From The Wall Street Journal

Investors have been quietly moving into shares of energy companies, lured by the firms’ strong earnings growth and cheap valuations, as they aim to diversify beyond some of the big technology stocks that led the recent stock-market rout.

Energy companies have posted the strongest earnings growth of the 11 sectors in the S&P 500 in every quarter this year, according to FactSet. With third-quarter results in from all 29 companies in the sector, profits have more than doubled from the same period a year earlier. That compares with a 22% increase from other companies in the index, excluding energy.

Lori Calvasina, head of U.S. equity strategy at RBC Capital Markets, said she has been “patiently bullish” on energy stocks and has noticed a trend of investors moving out of technology stocks this year and into energy.

Ms. Calvasina said her firm has advised clients all year to increase their energy exposure and has recommended reducing tech positions since April.

Energy stocks, to be sure, have been on a wild ride. They have slumped 12% in the fourth quarter as crude-oil prices tumbled into a bear market—typically defined as a 20% fall from a recent high. But they have fared better since the beginning of November, posting a more modest 0.5% decline. Tech stocks, meanwhile, have tumbled 9.7% in the quarter to date and 1.8% in November.

“Energy has quietly gotten cheaper and cheaper,” Ms. Calvasina said. “People had their eyes glazed over when I would talk to them about energy in the first half of the year. But in the second half, there’s been more openness to it.”

The energy sector’s forward price/earnings ratio was 13.7 as of Thursday, down from 25.7 at the start of the year, while the S&P 500’s ratio was down to 15.6 from 18.1, according to FactSet.

Patrick Kaser, portfolio manager at Brandywine Global, said his firm nearly doubled its position in oil-field service provider Schlumberger Ltd. during October’s market selloff because of its attractive valuation.

Schlumberger’s shares have tumbled 28% this year and are hovering near their lowest levels since 2009. The company last month reported a double-digit profit increase, benefiting from stronger energy-development activity world-wide.

Another reason investors are looking at energy shares: They historically perform well during the latter part of an economic expansion as inflation and interest rates rise, according to Sam Stovall, chief investment strategist at financial research company CFRA. The Federal Reserve’s plan to continue tightening monetary policy through next year has boosted energy’s appeal, Mr. Stovall said.

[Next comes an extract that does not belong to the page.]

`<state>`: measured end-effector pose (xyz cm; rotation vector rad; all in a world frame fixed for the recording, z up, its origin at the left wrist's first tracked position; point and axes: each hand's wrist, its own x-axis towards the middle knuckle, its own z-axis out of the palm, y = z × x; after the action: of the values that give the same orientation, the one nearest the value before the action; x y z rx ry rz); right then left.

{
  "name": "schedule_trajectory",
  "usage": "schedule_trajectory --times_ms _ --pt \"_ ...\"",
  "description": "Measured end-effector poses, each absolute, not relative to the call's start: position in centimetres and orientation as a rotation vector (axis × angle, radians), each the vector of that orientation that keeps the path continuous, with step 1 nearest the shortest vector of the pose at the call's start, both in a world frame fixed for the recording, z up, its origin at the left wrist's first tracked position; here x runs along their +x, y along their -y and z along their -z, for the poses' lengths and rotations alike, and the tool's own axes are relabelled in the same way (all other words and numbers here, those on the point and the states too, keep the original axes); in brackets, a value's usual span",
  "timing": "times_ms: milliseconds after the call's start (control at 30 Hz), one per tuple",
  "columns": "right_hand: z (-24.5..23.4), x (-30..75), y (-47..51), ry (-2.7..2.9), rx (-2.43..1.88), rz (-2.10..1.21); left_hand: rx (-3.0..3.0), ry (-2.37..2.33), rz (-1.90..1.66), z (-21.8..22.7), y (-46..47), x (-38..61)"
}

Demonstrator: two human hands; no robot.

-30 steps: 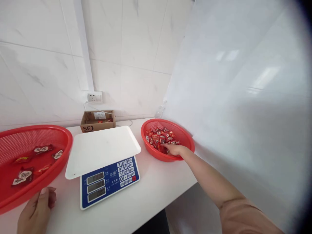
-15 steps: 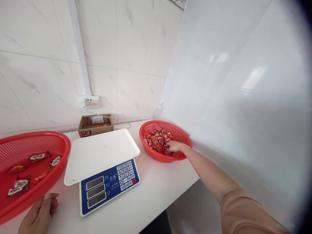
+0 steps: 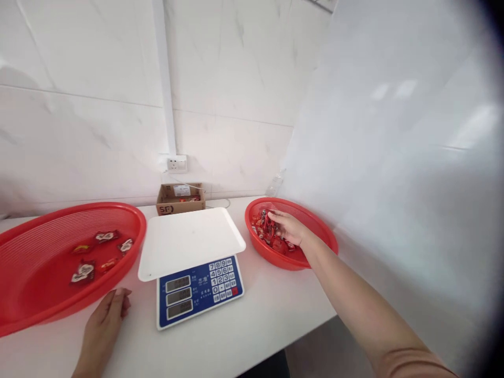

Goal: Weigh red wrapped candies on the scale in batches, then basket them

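Observation:
My right hand (image 3: 290, 229) is closed round a bunch of small red snack packets (image 3: 271, 226), just above the others in the right red plastic basket (image 3: 263, 253). The fingers partly cover the bunch. On the white table, my left hand (image 3: 105, 321) rests with its fingers curled in and nothing visible in them. It lies beside the rim of the left red basket (image 3: 51, 223), where several packets (image 3: 83, 272) are scattered on the bottom. Between the baskets stands a blue and white digital scale (image 3: 200, 289) with a bare white pan (image 3: 191, 241).
Behind the scale, a small cardboard box (image 3: 180, 208) holds a few red packets. A clear plastic bottle (image 3: 275, 184) leans near the wall corner. A wall socket (image 3: 176, 164) is above the box, and a pale panel (image 3: 394, 173) rises at the right.
My right hand has lifted from the pile and now shows a bunch of packets in its fingers. My left hand stays curled by the left basket. The view has shifted left.

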<state>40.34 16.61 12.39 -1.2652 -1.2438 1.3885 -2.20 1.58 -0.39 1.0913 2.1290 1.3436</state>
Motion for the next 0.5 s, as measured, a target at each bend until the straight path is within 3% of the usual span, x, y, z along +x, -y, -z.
schedule_trajectory --times_ms 300,500 --pt "-11.9 26.5 -16.8 1.703 -1.094 -1.634 1.047 -1.939 -1.362 -0.6 -1.0 -1.4" --pt "-10.9 23.7 -17.5 1.862 -1.059 -1.607 1.028 -1.910 -1.374 -0.9 -0.9 -1.3"
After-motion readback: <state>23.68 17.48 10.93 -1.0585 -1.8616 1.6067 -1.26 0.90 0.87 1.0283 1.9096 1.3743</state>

His firm’s data show energy has been the second-best-performing sector, behind only technology, since 1970 in periods when the yield on the 10-year Treasury note rose from the prior month. Meanwhile, energy has been among the better-performing sectors in a bear market after consumer staples, health care and utilities since World War II, according to CFRA.

“Energy is like the fifth Beatle. Nobody remembers,” Mr. Stovall said.

But a recent rise in the dollar and oversupply concerns in the oil market have dented some of the enthusiasm for the energy sector. U.S. oil prices have tumbled 26% from their Oct. 3 high and recently suffered their longest losing streak since 1983 amid worries of excess supply.

Even so, Bill Costello, senior portfolio manager at Westwood, said his firm increased its exposure to small-cap energy stocks such as Callon Petroleum Co. , Jagged Peak Energy Inc.and WPX Energy Inc. in October and early November. He said he thinks those stocks are trading at a big discount to where crude-oil prices will be over the longer term.

“Commodity-price movements like this, which cause stock prices to collapse, are opportunities for us to add to positions,” Mr. Costello said.

But there is one thing Mr. Costello said could change his view on energy stocks: signs of a further slowdown in oil demand because of a strong dollar or a weaker global economy.

Other portfolio managers are also watching to see whether the dollar’s climb will set the stage for a perfect storm in the oil market. A stronger dollar makes buying dollar-denominated oil more expensive for holders of other currencies outside the U.S. The WSJ Dollar Index, which measures the U.S. currency against a basket of 16 others, has climbed 4.7% in 2018 and is up 1% this month.

Tim Seymour, founder and chief investment officer of Seymour Asset Management, said the dollar has the potential to move even higher, pointing to political and economic tensions in Europe. He said that could spark a further decline in the euro, which has already shed 4.9% against the dollar in 2018.

“You can’t invest in a bad neighborhood,” Mr. Seymour said. “The question is whether energy is a bad neighborhood if the dollar moves appreciably higher.”